Sunday, October 13, 2013

Midterm Review Questions

Short Answer: In a Sentence or Two, Define the Following Terms or Concepts: (I will choose 5 for the test)
1.  A priori + give an example of an an a priori belief.

2.  A posteriori + give an example of an a posteriori belief.

3.  Rationalism

4.  Empiricism

5.  Qualia

6.  What is the JTB theory of knowledge?

7.  In process reliablism, what makes a process reliable?

8.  Folk psychology?

9.  The veil of perception?


Paragraph Answers
Epistemology Choose 2
1.  Explain, using examples, the difference between primary and secondary qualities.

2.  What are Gettier cases supposed to show and how do they do this?

3.   Give an example of a reliable process that confers justification: Explain why it is considered a reliable process.

4.  How can Berkeley reply to Russell's cat argument?

Philosophy of Mind (choose 4)
1.  What is the interaction problem and why is it a problem for substance dualism?

2.  What is eliminative materialism and what is the reference argument against folk psychology?

3.  What is functionalism and how does Fodor use it as an argument against reductionism?

4.  Explain the Mary the Color Scientist thought experiment: what is it supposed to prove?

5.  What is the hard problem of mind and why is it "hard"?

6.  Explain one of Patricia Churchland's objections to the hard problem, and explain why it shows the hard problem might not be hard.

7.  Explain either the Conceivability Argument or the Divisibility Argument and give one objection.

Philosophy of Religion
11.  Give one version of the Cosmological Argument and one objection.
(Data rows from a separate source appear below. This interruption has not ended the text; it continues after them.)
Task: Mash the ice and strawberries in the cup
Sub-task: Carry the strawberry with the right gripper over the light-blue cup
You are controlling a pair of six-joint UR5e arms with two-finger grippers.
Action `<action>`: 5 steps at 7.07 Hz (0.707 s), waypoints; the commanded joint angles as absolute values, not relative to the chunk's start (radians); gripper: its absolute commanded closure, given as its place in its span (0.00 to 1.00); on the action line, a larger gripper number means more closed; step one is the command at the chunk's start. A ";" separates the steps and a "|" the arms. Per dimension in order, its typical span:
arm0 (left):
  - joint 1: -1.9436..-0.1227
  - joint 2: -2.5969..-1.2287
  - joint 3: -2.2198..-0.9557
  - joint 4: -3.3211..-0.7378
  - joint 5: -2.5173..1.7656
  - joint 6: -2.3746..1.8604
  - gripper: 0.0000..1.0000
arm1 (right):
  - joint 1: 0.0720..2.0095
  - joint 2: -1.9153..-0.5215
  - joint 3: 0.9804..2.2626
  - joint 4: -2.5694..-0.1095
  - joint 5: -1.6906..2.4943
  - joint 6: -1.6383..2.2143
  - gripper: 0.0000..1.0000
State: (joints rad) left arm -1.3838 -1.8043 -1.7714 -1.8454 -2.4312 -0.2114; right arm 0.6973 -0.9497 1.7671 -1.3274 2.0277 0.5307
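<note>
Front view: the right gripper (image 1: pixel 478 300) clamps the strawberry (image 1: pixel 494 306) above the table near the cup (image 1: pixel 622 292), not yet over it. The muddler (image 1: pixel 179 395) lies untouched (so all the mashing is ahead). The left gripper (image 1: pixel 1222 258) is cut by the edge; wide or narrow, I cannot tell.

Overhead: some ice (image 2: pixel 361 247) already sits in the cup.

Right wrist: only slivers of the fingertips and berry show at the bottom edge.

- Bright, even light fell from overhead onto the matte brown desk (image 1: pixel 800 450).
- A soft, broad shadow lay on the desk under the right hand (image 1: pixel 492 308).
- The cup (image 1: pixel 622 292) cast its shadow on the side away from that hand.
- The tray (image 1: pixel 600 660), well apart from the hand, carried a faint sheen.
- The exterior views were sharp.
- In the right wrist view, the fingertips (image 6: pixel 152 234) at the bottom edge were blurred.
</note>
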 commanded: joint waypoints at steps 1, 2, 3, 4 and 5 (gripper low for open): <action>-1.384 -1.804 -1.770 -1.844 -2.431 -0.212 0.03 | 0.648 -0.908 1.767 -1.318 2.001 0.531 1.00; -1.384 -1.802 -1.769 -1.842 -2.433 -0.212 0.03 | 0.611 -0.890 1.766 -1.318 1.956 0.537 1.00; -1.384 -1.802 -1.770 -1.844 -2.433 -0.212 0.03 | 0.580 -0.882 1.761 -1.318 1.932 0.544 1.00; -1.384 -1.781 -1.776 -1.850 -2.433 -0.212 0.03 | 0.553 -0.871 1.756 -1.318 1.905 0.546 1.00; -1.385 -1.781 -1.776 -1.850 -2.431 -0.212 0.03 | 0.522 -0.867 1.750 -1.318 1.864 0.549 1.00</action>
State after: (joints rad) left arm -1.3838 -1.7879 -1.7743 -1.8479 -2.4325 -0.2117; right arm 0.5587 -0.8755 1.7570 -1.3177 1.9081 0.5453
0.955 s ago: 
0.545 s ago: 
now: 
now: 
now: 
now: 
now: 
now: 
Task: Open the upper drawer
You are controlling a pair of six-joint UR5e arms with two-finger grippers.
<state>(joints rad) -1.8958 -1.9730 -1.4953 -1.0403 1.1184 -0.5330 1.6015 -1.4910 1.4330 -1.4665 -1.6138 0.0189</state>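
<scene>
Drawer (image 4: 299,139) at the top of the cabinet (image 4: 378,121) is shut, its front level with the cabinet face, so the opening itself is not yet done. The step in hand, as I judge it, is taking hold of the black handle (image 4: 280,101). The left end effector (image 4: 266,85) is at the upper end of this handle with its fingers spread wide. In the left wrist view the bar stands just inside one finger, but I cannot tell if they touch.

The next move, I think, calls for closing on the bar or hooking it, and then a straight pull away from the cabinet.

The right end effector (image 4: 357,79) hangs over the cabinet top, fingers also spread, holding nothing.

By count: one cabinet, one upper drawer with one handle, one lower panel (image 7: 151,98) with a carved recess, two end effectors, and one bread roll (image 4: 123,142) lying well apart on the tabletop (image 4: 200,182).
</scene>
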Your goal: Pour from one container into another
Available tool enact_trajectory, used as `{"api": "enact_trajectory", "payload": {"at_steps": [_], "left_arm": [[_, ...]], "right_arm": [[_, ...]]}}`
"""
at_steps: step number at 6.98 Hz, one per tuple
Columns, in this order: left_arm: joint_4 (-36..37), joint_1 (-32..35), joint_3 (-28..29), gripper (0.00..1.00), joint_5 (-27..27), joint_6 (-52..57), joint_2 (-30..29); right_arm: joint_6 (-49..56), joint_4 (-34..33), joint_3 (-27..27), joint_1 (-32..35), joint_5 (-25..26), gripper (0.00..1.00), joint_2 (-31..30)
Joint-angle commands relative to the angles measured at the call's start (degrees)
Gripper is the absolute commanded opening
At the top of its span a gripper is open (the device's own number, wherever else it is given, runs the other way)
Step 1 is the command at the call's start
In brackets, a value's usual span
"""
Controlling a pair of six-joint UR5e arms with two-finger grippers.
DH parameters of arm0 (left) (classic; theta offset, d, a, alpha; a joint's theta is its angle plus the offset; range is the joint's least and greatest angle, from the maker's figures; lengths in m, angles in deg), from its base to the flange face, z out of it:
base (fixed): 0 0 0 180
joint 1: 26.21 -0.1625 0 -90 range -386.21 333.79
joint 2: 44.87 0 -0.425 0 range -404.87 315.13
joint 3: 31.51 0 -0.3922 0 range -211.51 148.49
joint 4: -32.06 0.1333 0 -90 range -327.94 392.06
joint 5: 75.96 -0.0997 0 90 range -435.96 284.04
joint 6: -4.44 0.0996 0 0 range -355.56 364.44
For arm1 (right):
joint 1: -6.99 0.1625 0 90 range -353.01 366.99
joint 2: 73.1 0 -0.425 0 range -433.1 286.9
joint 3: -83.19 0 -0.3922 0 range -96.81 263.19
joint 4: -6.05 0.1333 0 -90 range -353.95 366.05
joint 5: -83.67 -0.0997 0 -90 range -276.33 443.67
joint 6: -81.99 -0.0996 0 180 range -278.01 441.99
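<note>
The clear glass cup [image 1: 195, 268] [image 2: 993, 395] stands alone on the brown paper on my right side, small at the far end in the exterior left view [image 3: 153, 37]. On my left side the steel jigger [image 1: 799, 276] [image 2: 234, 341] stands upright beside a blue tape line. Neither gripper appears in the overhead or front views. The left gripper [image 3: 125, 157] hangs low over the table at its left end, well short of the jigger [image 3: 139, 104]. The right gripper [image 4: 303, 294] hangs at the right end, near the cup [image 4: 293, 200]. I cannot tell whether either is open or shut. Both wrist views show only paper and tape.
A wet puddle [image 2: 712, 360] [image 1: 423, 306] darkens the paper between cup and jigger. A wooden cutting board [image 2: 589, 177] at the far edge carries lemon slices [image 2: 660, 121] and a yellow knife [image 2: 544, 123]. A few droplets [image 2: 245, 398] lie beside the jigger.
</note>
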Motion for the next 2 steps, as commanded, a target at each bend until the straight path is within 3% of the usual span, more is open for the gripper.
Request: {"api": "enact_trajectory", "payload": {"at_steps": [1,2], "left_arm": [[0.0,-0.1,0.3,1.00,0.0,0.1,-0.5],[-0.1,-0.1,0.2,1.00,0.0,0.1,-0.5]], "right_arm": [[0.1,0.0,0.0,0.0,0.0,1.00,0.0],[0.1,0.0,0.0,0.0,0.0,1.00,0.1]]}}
Short Essay (No more than 3 paragraphs)
In Whitney Houston's famous song "How Will I Know" she asks us "what we know about these things":

How will I know (Don't trust your feelings)
How will I know
How will I know (Love can be deceiving)
How will I know
How will I know if he really loves me
I say a prayer with every heart beat
I fall in love whenever we meet
I'm asking you what you know about these things

Notice, in the background (Don't trust your feelings/Love can be deceiving), there is epistemological skeptic.   Perhaps, we can never know for sure if someone loves us, but surely we can have justified beliefs about it.  Help Mrs. Houston out with her epistemological quandary: (1)  How can we justify our own belief that another person loves us?  Give an argument for whether, in ascertaining the love of another, we should be process reliablists (e.g., rely on emotions, maybe) or current-time slice theorists (i.e., rely on some sort of argument to prove the person loves us).  (2) (a) If you chose process reliablism, give an argument for which process could reliably justify Whitney's belief that the boy loves her; (b) if you chose current-time slice theory, give an example of an argument that could justify Whitney's belief that the boy loves her.